The 97th victim was identified as 58-year-old Linda March. The county said it believes there is still one victim not yet identified.

March had left New York City and rented a penthouse in the building in March, just three months before the collapse, her friend Cindy Hinton told CNN.

“Linda saw the pictures. She absolutely fell in love with it,” Hinton said. “It was the penthouse level. It had balconies, it had a view of the water. And it was, you know, a building that had everything she wanted. So she was really, really excited about moving there.”

Images of her home haunted the aftermath of the collapse, as the wall sheared off to show bunk beds teetering off the edge of the top floor.

After the collapse, Hinton compared the return address on the birthday card Linda had recently sent her to the address of the building plastered on the news.

Her heart sank when they matched, she said. “We just didn’t know what to do.
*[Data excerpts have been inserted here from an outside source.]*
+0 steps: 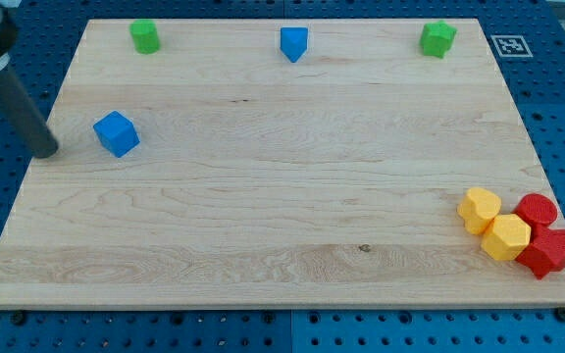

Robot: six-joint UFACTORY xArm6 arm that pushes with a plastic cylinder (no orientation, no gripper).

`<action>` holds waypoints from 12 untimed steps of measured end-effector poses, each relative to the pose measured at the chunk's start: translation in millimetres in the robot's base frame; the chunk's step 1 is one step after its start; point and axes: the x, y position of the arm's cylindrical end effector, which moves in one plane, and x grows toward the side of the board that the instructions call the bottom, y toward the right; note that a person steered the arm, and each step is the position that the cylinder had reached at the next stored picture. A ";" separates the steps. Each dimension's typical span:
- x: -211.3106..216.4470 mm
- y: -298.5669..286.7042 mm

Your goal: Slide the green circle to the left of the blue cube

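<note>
The green circle [145,36] stands near the view's top left corner of the wooden board [282,196]. The blue cube [116,133] lies lower, at the view's left. My tip [47,151] rests on the board just left of the blue cube, apart from it, and well below the green circle. The dark rod rises from the tip toward the view's top left.
A blue pointed block [293,43] sits at the top middle. A green star-like block [437,39] sits at the top right. Two yellow blocks [479,210] [506,236] and two red blocks [537,211] [547,252] cluster at the bottom right edge.
</note>
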 end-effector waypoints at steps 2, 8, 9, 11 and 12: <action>-10.1 162.9; -213.4 -13.4; -241.1 14.2; -171.7 136.0; -164.8 147.4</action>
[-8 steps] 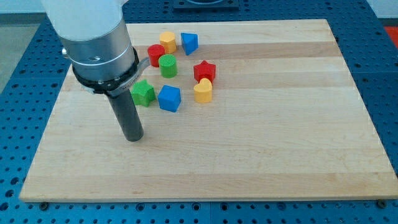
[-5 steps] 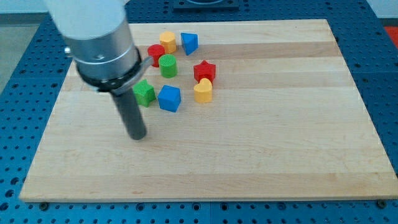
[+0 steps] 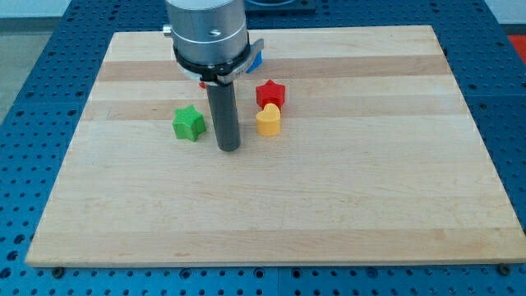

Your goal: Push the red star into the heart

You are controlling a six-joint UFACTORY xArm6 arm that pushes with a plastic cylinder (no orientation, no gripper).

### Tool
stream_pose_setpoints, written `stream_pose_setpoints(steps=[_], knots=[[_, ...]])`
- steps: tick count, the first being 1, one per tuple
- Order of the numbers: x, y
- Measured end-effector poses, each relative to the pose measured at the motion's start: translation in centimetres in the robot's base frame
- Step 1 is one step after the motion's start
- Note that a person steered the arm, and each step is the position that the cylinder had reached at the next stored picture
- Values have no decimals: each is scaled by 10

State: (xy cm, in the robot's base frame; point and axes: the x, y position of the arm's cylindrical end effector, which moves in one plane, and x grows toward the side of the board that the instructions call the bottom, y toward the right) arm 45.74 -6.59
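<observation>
The red star (image 3: pixel 270 92) lies on the wooden board (image 3: pixel 345 181) just above the yellow heart (image 3: pixel 268 120), touching or nearly touching it. My tip (image 3: pixel 228 148) rests on the board below and to the left of the heart, between it and the green star (image 3: pixel 189 123). The rod and the arm's body hide the blue cube, the green cylinder, the red block and the yellow block behind them.
A sliver of a blue block (image 3: pixel 256 59) shows at the right edge of the arm's body. A small bit of red (image 3: pixel 203 83) shows under its left side. The board lies on a blue perforated table (image 3: pixel 25 99).
My arm has swept to the view's right, from left of the green star to between the green star and the heart. It now covers several blocks. The visible blocks have not moved.
</observation>
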Motion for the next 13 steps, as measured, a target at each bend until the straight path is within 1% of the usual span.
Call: stream_pose_setpoints(steps=[1, 2, 3, 5, 6, 8, 10, 13], knots=[[3, 28], [-8, 72], [-61, 96], [-116, 98], [-161, 87], [-161, 52], [-125, 74], [-132, 57]])
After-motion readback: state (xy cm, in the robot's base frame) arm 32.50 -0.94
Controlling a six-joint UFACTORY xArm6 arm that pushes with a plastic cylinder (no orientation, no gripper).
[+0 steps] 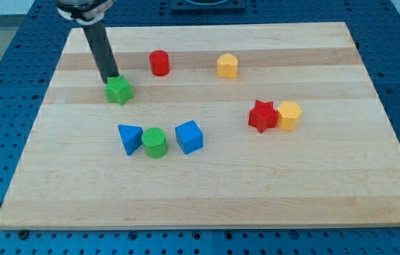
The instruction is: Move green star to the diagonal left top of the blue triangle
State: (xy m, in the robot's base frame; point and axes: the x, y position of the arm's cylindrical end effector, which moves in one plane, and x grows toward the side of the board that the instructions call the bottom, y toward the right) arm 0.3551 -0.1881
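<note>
The green star (120,90) lies in the upper left part of the wooden board (207,184). The blue triangle (130,138) lies below it and slightly to the right, touching a green cylinder (154,142). My tip (111,76) stands at the star's upper left edge, touching or almost touching it. The dark rod rises from there to the view's top.
A blue cube (189,137) sits right of the green cylinder. A red cylinder (159,63) and a yellow block (228,66) lie near the top. A red star (262,116) touches a yellow block (289,115) at the right.
</note>
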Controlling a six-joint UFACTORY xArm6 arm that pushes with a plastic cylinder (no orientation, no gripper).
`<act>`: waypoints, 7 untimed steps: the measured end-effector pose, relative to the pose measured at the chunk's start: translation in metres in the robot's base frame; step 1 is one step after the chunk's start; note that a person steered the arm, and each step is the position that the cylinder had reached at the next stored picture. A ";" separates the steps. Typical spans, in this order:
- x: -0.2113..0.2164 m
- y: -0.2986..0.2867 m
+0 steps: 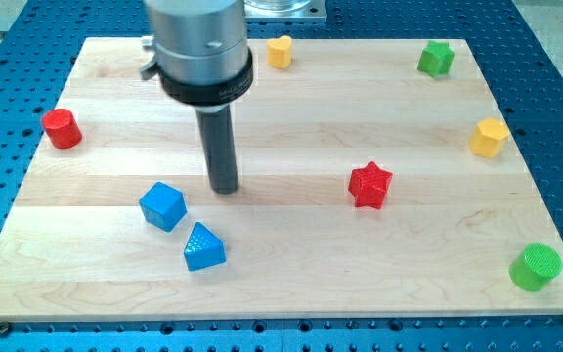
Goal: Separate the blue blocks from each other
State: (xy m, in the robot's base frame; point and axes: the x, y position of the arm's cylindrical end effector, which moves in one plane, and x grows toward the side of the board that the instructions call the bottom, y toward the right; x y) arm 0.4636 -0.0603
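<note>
You have the wooden counter [291, 284] spread across almost the whole view, and above its far left part hangs the arm's grey housing [200, 44], from which the dark rod drops to the board. There is no claw on this rig, so nothing can be open, closed or held — the rod only pushes. My tip [225, 189] rests on the counter left of centre, just to the far right of the two blue blocks and touching neither of them.

Those two are what the task concerns. The blue cube [162, 205] lies near the left, and the blue triangular block [203, 246] sits just beside it, nearer to you and slightly to the right. A thin strip of wood shows between them, so they are apart but only barely — as a judgement, the separation is hardly begun and nearly all of it is left. The tip would have to reach one of them and drive it well away from the other.

The rest lie well clear: a green cylinder [537, 266] near right, a red star [369, 185] right of centre, a red cylinder [62, 128] at the left edge, a yellow block [490, 137] at the right, a green star [436, 59] far right and a small yellow block [280, 51] at the far edge.
</note>
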 end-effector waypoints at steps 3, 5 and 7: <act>0.054 -0.012; 0.071 -0.053; 0.036 -0.063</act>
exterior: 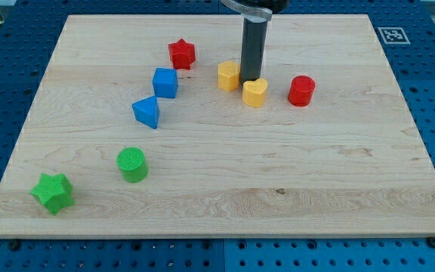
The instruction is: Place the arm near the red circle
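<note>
1. at the view's far left, near the desk (225, 219)'s bottom corner, sits a green star (52, 192), with a green cylinder (133, 164) just up and to its right; two green blocks, both well apart from the work.
2. further right, a blue triangle (146, 112) and a blue cube (165, 82) lie near each other, and a red star (181, 54) sits above them toward the view's top; two blue blocks.
3. at centre, my tip (251, 80) is wedged between a yellow block (229, 75) on its left and a yellow heart (254, 92) just below it (touching or nearly so, i cannot tell); two yellows.
4. the tool is a bare rod, so it neither clasps nor lets go of anything.
5. right of the heart stands the red circle (301, 90), a short cylinder, near my tip but apart; two reds counting the star, eight blocks in all.
6. i judge the tip sits here because it is closing on the circle, and a short move toward the view's right would finish it.
</note>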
We’re like, we felt so helpless,” Hinton said.

Investigations waiting to ramp up

Once the search has officially ended, an investigation into what caused the collapse can fully begin, experts said.

“Until they do their job, we can’t go in to do samples of materials and take those samples and test them to understand what the various components of the building that came down was,” structural engineer Allyn Kilsheimer told CNN’s Ana Cabrera.

The first night that he was on the scene, Kilsheimer, who also investigated the aftermath of the 9/11 attack on the Pentagon, said he had about 20 or 30 theories of possible triggers.

Since then, he eliminated some but added five or six more, he said, but won’t be able to narrow it down while the search continues.

Florida State Attorney Katherine Fernandez Rundle has acknowledged “multiple requests by engineers and attorneys” to gain access to the site.

“Engineers from the federal agency National Institute of Standards and Technology (NIST) were deployed to Surfside with Congressional authority to gather evidence and determine how and why the Champlain South Tower collapsed. NIST is the fact-finding agency responsible for investigating building collapses such as the World Trade Center, much like the NTSB investigates plane crashes,” Rundle said in a statement.

“It is my understanding that once NIST, the Miami-Dade Fire Rescue and Miami-Dade Police Departments determine that it is safe and appropriate for others to gain access to the site, they will be permitted to do so under guidelines set forth by those agencies,” Rundle said.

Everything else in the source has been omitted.